The Mouths of Babes

by YumKiwiDelicious



Series: The Adventures of Barb Wheeler [3]
Category: Stranger Things (TV 2016)
Genre: Daddy Jonathan, Future Fic, Kid Fic, Mixed Family, Mommy Nancy, Multi, Papa Steve, Parenthood, Polyamory, Slice of Life, chosen family, grandma joyce, pop pop hopper, the wheelers and harringtons are jerks
Language: English
Status: Completed
Published: 2018-05-27
Updated: 2018-05-27
Packaged: 2019-05-14 07:56:17
Rating: General Audiences
Warnings: No Archive Warnings Apply
Chapters: 1
Words: 2,150
Publisher: archiveofourown.org
Story URL: https://archiveofourown.org/works/14765628
Author URL: https://archiveofourown.org/users/YumKiwiDelicious/pseuds/YumKiwiDelicious
Summary: “Tessa Hargrove says she has two grandmas and grandpas,” she informed, “Because her mommy has a mommy and daddy and her daddy has a mommy and daddy. But only daddy has a mommy and daddy.”To anyone else it would have sounded like a jumble of nonsense from the mouths of babes, but Nancy caught the gist of what her daughter was trying to say.
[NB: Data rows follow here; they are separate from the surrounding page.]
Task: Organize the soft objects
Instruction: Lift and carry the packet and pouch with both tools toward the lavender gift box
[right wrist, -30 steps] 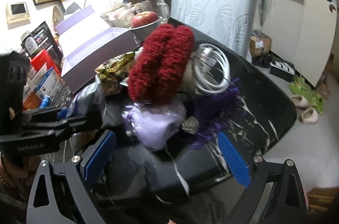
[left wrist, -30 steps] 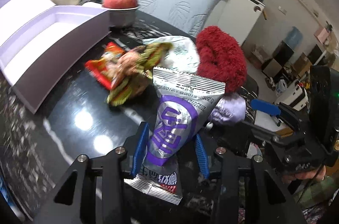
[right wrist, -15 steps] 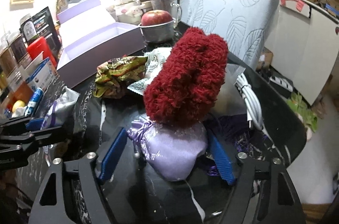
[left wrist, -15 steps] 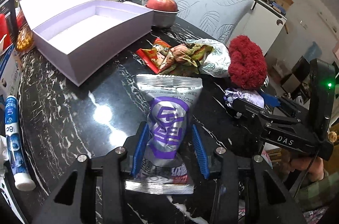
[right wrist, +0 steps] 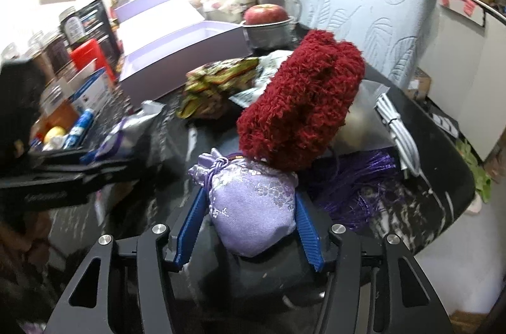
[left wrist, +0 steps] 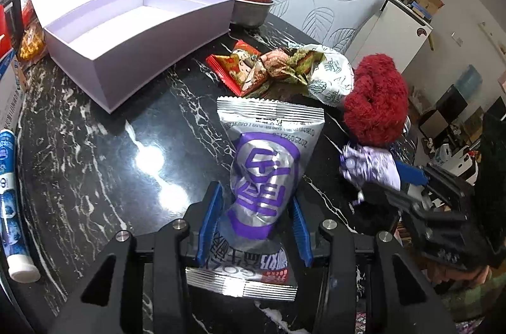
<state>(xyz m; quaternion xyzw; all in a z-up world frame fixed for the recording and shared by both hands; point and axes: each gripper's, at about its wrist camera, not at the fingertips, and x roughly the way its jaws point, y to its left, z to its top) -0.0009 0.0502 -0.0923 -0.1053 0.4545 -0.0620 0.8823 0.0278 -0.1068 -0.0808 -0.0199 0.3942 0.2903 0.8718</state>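
Note:
My left gripper (left wrist: 256,201) is shut on a silver and purple snack packet (left wrist: 265,172) and holds it above the black marble table (left wrist: 95,144). My right gripper (right wrist: 249,198) is shut on a lilac satin pouch (right wrist: 253,207), which also shows in the left wrist view (left wrist: 370,166). A fuzzy red soft object (right wrist: 300,109) lies just beyond the pouch and touches it. An open lilac box (left wrist: 136,17) stands at the far left of the table. A green patterned cloth bundle (left wrist: 284,62) and a red packet (left wrist: 237,71) lie between the box and the red object.
An apple in a metal bowl (left wrist: 249,2) stands behind the box. A toothpaste tube (left wrist: 9,201) lies at the left edge. A white cable (right wrist: 395,125) and purple tassel threads (right wrist: 363,185) lie right of the pouch. A leaf-patterned chair back (left wrist: 316,2) stands behind the table.
My right gripper has closed on the lilac pouch, from open a second ago. My left gripper, still holding the snack packet, has drawn back and turned so the box is in fuller view.

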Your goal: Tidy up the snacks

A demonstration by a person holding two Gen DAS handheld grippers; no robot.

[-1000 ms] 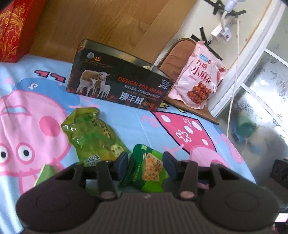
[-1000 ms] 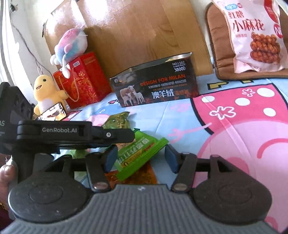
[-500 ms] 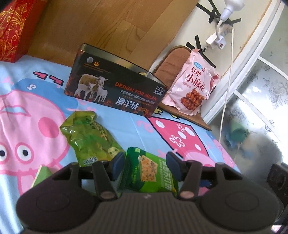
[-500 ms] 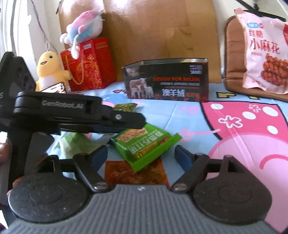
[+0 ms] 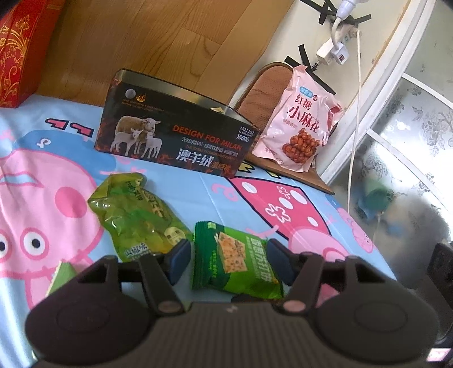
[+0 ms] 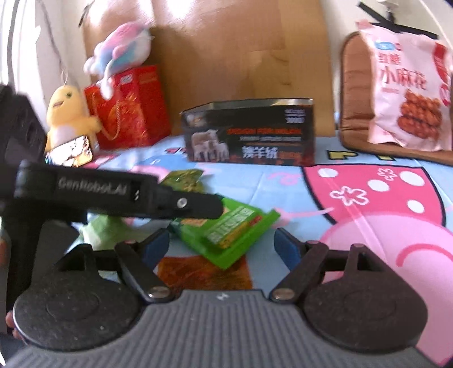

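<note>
A light blue cartoon-pig printed sheet (image 5: 184,195) covers the surface. Behind it stands a brown wood-grain panel (image 5: 158,36). To the right, a cream wall (image 5: 286,31) carries a white power adapter (image 5: 329,51) and black tape strips (image 5: 322,12). A white-framed patterned glass window (image 5: 419,119) admits daylight.

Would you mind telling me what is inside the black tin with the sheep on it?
The tin is open, with only a small yellowish edge showing above its rim in the left view. Its front wall covers the rest, so I cannot tell its contents.

Glossy plastic snack packs (image 5: 235,254); shiny metal tin (image 5: 175,141); printed cloth sheet (image 5: 220,195); wood-grain headboard (image 5: 158,36), smooth.
</note>
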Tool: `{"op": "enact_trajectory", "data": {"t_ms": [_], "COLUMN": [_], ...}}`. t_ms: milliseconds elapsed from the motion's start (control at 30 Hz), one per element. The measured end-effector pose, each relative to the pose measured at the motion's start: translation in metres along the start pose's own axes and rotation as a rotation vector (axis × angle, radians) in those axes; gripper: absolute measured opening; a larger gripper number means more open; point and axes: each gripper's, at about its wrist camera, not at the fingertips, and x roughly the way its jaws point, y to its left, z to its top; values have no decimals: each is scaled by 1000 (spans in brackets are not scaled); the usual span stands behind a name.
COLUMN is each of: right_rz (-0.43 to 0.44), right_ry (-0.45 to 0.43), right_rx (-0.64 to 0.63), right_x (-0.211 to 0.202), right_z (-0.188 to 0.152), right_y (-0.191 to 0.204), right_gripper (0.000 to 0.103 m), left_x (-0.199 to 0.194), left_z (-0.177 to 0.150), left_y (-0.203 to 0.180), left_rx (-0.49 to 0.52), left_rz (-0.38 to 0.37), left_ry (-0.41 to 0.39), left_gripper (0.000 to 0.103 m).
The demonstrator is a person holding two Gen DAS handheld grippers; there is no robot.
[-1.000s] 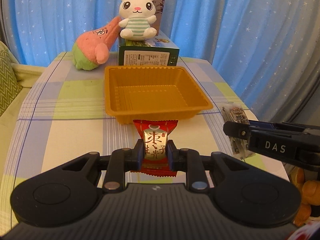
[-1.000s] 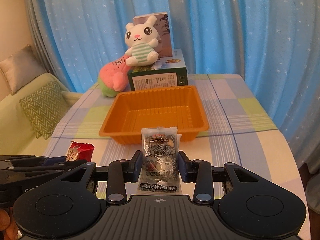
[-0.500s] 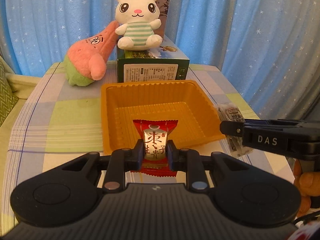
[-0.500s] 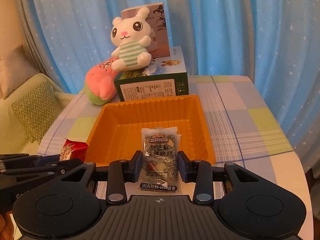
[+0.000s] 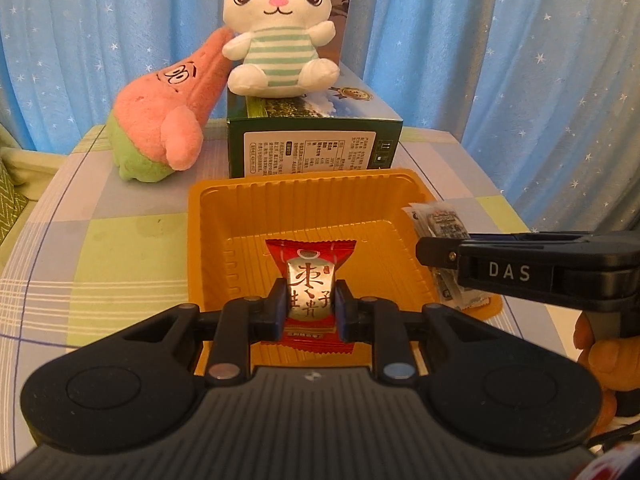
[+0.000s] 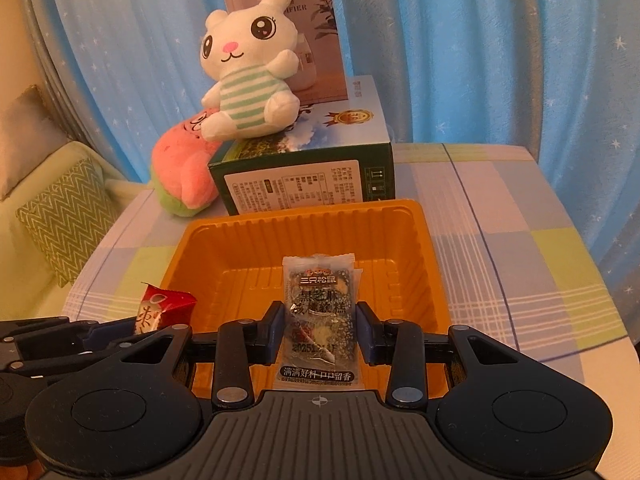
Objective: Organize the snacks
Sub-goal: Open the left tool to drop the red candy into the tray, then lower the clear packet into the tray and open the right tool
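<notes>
Left gripper (image 5: pixel 310 306): clamped on a red packet (image 5: pixel 310 280), held upright over the near half of the tray (image 5: pixel 208 240); the silver label on the packet carries large dark Chinese characters.
Right gripper (image 6: pixel 320 326): pads pressed on both sides of a clear sachet (image 6: pixel 320 304) of dark seeded snack, over the tray's near right part; white print at the bottom reads 满满好料 口口留香, a brand band sits near the top, and a date starting 2025 shows faintly.
Right gripper's side: the letters DAS in white, seen from the left camera.
Tray: orange, ribbed walls, nothing lying on its floor, on a pastel checked tablecloth (image 6: pixel 520 248).
Green box (image 6: pixel 308 184): just behind the tray, a white panel of small print I cannot read facing us, a gold seal on top.
Bunny (image 5: pixel 278 28): white plush in a striped top, seated on the box.
Pink plush (image 5: pixel 168 120): leaning against the box's left end.
Carton (image 6: pixel 316 36): behind the bunny, letters "IFIER" visible.
Curtain (image 5: pixel 500 40): blue with white stars.
</notes>
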Motion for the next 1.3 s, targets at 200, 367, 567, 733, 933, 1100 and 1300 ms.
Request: {"op": "enact_trajectory", "data": {"t_ms": [200, 367, 567, 733, 933, 1100, 1300], "right_rz": [2, -5, -7, -13, -11, -9, -6], "right_ry": [11, 14, 17, 14, 2, -5, -15], "right_rx": [21, 33, 42, 42, 39, 33, 39], "right_x": [15, 25, 28, 29, 27, 28, 32], "right_z": [4, 4, 3, 4, 8, 14, 20], "right_y": [-6, -10, -14, -15, -13, -9, -4], "right_gripper": [38, 38, 38, 38, 38, 38, 38], "left_x": [19, 32, 35, 35, 32, 30, 26], "left_z": [4, 8, 6, 5, 4, 6, 7], "left_y": [2, 8, 10, 11, 12, 14, 18], "left_rx": [-10, -32, -11, -3, 1, 0, -2], "left_rz": [5, 7, 25, 24, 24, 29, 38], "left_ry": [7, -6, -4, 3, 1, -6, -14], "left_gripper": [21, 22, 23, 23, 23, 23, 23]}}
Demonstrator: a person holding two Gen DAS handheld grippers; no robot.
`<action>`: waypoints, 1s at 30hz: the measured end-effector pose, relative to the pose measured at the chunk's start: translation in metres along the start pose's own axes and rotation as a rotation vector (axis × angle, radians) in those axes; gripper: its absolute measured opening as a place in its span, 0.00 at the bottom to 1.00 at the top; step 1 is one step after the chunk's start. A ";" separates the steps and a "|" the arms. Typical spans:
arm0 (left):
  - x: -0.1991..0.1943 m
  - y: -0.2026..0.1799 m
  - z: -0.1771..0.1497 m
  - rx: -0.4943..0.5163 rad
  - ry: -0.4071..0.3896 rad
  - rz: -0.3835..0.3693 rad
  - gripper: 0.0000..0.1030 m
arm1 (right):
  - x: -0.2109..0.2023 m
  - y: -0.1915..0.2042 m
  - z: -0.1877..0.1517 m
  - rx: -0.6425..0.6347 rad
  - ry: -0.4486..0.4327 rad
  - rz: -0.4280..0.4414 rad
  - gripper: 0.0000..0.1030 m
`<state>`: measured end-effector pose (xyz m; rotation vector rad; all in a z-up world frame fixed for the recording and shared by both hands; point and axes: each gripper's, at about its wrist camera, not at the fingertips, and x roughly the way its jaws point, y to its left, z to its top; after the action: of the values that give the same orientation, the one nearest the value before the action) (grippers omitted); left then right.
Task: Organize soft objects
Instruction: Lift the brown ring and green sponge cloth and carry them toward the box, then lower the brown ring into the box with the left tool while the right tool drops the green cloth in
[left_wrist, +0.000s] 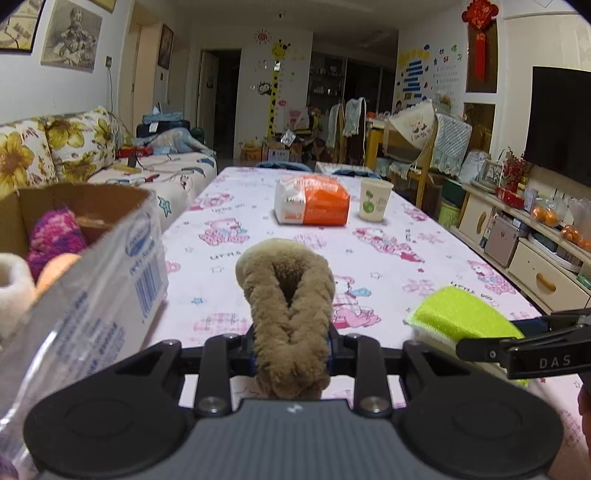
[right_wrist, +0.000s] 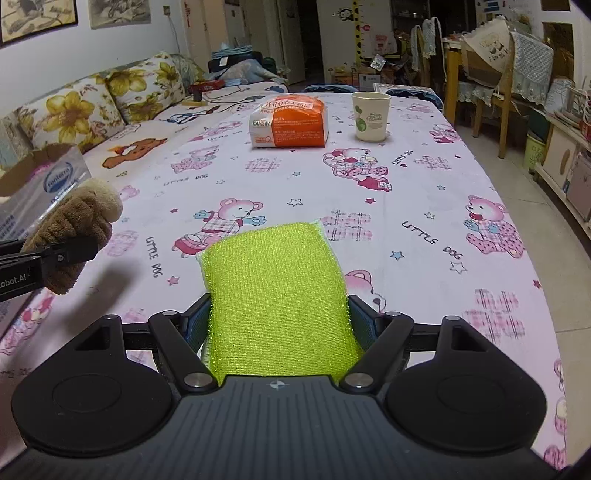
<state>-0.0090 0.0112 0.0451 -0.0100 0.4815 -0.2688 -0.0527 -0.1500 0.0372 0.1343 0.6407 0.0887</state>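
- Two grippers each hold a soft thing above the tabletop (right_wrist: 424, 206).
- Left gripper (left_wrist: 291, 354): jaws closed on a brown plush toy (left_wrist: 288, 295), just beside the cardboard box (left_wrist: 110, 258) at the left edge.
- Right gripper (right_wrist: 280, 325): jaws clamped on a green sponge (right_wrist: 275, 291).
- Farther back on the tabletop stand an orange packet (right_wrist: 290, 122) and a paper cup (right_wrist: 370, 116), near each other.
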 end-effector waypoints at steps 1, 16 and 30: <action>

She wanted to know why her and Steve’s parents were not in the picture even though Nana Joyce and Pop-Pop Hopper were around all the time.~Nancy/Jonathan/Steve have a daughter named Barb and she's awesome~





	The Mouths of Babes

“Why can’t we have Thanksgiving at our house?”

Nancy sighed warmly, sloshing water on the side of the tub as she finished lathering the shampoo into her daughter’s hair. To save on time they were taking a bath together before they had to rush to Jonathan's childhood home to help finish preparing dinner. Barb’s hair was fluffy with suds as was Nancy’s and the two Wheeler women were just about ready to hop out.

“Because we don't have enough rooms for grandma and grandpa, Aunt Eleven, and  _ both  _ your uncles to spend the night,” she explained before guiding her daughter to lean her head back to have water poured over it. She reached for the comb as Barb huffed, face scrunched up in thought.

“We could all have a sleepover in the living room!” the little girl enthused, causing more water to splash up as she wiggled with excitement. 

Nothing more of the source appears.